== Exercise goal ==
Return the data given below exactly as it appears.

== Source material ==

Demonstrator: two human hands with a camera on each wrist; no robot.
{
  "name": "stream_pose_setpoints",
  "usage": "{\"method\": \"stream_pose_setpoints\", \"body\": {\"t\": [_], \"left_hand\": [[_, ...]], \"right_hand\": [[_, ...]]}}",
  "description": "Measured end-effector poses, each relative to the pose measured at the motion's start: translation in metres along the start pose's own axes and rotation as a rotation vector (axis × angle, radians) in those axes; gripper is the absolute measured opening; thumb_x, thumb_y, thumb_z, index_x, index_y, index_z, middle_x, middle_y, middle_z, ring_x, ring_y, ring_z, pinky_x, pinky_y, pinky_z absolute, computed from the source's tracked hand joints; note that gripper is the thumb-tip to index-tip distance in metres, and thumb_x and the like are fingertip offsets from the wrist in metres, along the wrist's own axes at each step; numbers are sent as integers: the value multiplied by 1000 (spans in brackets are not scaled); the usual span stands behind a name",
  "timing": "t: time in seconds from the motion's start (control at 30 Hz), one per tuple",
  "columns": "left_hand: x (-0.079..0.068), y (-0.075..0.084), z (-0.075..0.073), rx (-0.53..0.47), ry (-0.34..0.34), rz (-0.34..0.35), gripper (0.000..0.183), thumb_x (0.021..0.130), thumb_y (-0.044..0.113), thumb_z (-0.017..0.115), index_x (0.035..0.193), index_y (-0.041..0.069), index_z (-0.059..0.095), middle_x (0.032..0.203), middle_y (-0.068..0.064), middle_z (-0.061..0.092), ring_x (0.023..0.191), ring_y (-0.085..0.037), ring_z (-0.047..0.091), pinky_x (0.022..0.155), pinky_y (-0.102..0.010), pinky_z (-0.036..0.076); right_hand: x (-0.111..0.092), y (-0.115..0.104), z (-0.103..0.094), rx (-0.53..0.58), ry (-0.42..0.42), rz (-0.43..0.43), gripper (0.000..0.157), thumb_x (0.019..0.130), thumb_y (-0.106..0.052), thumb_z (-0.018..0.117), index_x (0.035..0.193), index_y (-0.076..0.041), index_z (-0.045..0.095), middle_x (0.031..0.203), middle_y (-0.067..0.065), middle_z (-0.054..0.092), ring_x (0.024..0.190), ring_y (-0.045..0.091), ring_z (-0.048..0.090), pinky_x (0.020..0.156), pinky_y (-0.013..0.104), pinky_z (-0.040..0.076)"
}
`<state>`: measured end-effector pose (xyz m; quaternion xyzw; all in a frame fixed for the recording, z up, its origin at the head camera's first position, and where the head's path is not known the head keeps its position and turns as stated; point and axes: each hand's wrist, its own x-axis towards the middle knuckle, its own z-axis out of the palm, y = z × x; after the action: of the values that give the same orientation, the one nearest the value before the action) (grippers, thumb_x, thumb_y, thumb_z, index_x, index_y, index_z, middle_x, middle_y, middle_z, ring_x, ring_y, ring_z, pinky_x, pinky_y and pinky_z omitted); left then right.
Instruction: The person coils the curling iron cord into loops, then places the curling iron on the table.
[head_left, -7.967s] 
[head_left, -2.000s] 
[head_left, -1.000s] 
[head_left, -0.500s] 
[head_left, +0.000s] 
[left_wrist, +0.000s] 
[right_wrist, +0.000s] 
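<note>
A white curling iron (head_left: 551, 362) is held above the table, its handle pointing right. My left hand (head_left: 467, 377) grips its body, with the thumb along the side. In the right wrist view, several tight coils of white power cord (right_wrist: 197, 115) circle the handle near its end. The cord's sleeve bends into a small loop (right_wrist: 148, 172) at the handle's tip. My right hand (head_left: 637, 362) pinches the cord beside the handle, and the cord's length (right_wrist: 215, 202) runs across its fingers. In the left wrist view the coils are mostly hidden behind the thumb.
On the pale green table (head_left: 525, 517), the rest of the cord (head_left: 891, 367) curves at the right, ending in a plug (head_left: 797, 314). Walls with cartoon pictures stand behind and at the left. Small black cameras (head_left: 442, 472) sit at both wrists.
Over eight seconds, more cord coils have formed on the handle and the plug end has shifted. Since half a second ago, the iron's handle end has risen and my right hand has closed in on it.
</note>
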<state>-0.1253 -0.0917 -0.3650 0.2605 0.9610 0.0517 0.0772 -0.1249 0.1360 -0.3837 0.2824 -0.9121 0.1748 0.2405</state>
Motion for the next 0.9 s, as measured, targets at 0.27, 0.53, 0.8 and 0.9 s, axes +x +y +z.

== Task solution ==
Demonstrator: two human hands with a camera on each wrist; no robot.
{
  "name": "stream_pose_setpoints",
  "usage": "{\"method\": \"stream_pose_setpoints\", \"body\": {\"t\": [_], \"left_hand\": [[_, ...]], \"right_hand\": [[_, ...]]}}",
  "description": "Measured end-effector poses, each relative to the pose measured at the motion's start: translation in metres along the start pose's own axes and rotation as a rotation vector (axis × angle, radians) in those axes; gripper is the absolute measured opening; thumb_x, thumb_y, thumb_z, index_x, index_y, index_z, middle_x, middle_y, middle_z, ring_x, ring_y, ring_z, pinky_x, pinky_y, pinky_z absolute, computed from the source's tracked hand joints; note that gripper is the thumb-tip to index-tip distance in metres, and thumb_x and the like are fingertip offsets from the wrist in metres, along the wrist's own axes at each step; numbers are sent as integers: the value multiplied by 1000 (spans in brackets are not scaled); the usual span stands behind a name",
  "timing": "t: time in seconds from the motion's start (control at 30 Hz), one per tuple",
  "columns": "left_hand: x (-0.079..0.068), y (-0.075..0.084), z (-0.075..0.073), rx (-0.53..0.47), ry (-0.34..0.34), rz (-0.34..0.35), gripper (0.000..0.183), thumb_x (0.021..0.130), thumb_y (-0.044..0.113), thumb_z (-0.017..0.115), index_x (0.035..0.193), index_y (-0.041..0.069), index_z (-0.059..0.095), middle_x (0.032..0.203), middle_y (-0.068..0.064), middle_z (-0.061..0.092), ring_x (0.023..0.191), ring_y (-0.085..0.037), ring_z (-0.047..0.091), pinky_x (0.022..0.155), pinky_y (-0.102..0.010), pinky_z (-0.036..0.076); right_hand: x (-0.111..0.092), y (-0.115..0.104), z (-0.103..0.094), rx (-0.53..0.58), ry (-0.42..0.42), rz (-0.43..0.43), gripper (0.000..0.157), thumb_x (0.019..0.130), thumb_y (-0.106..0.052), thumb_z (-0.018..0.117), index_x (0.035..0.193), index_y (-0.076..0.041), index_z (-0.045..0.095), middle_x (0.031..0.203), middle_y (-0.067..0.065), middle_z (-0.054..0.092), ring_x (0.024..0.190), ring_y (-0.045..0.091), ring_z (-0.048..0.090), pinky_x (0.020..0.156), pinky_y (-0.013..0.104), pinky_z (-0.040..0.076)"
}
`<state>`: measured end-effector pose (xyz m; quaternion xyzw; all in a frame fixed for the recording, z up, its origin at the head camera's first position, and where the head's path is not known the head keeps its position and turns as stated; point and axes: each hand's wrist, its own x-axis towards the middle knuckle, its own z-axis out of the palm, y = z × x; after the action: of the values that give the same orientation, the one nearest the value before the action) (grippers, thumb_x, thumb_y, thumb_z, index_x, index_y, index_z, middle_x, middle_y, middle_z, ring_x, ring_y, ring_z, pinky_x, pinky_y and pinky_z omitted); left then right.
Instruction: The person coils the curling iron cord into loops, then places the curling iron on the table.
[head_left, -7.967s] 
[head_left, -2.000s] 
[head_left, -1.000s] 
[head_left, -0.500s] 
[head_left, +0.000s] 
[left_wrist, +0.000s] 
[right_wrist, +0.000s] 
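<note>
A white curling iron (head_left: 551, 362) is held above the table, its handle pointing right. My left hand (head_left: 467, 377) grips its body, with the thumb along the side. In the right wrist view, several tight coils of white power cord (right_wrist: 197, 115) circle the handle near its end. The cord's sleeve bends into a small loop (right_wrist: 148, 172) at the handle's tip. My right hand (head_left: 637, 362) pinches the cord beside the handle, and the cord's length (right_wrist: 215, 202) runs across its fingers. In the left wrist view the coils are mostly hidden behind the thumb.
On the pale green table (head_left: 525, 517), the rest of the cord (head_left: 891, 367) curves at the right, ending in a plug (head_left: 797, 314). Walls with cartoon pictures stand behind and at the left. Small black cameras (head_left: 442, 472) sit at both wrists.
Over eight seconds, more cord coils have formed on the handle and the plug end has shifted. Since half a second ago, the iron's handle end has risen and my right hand has closed in on it.
</note>
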<state>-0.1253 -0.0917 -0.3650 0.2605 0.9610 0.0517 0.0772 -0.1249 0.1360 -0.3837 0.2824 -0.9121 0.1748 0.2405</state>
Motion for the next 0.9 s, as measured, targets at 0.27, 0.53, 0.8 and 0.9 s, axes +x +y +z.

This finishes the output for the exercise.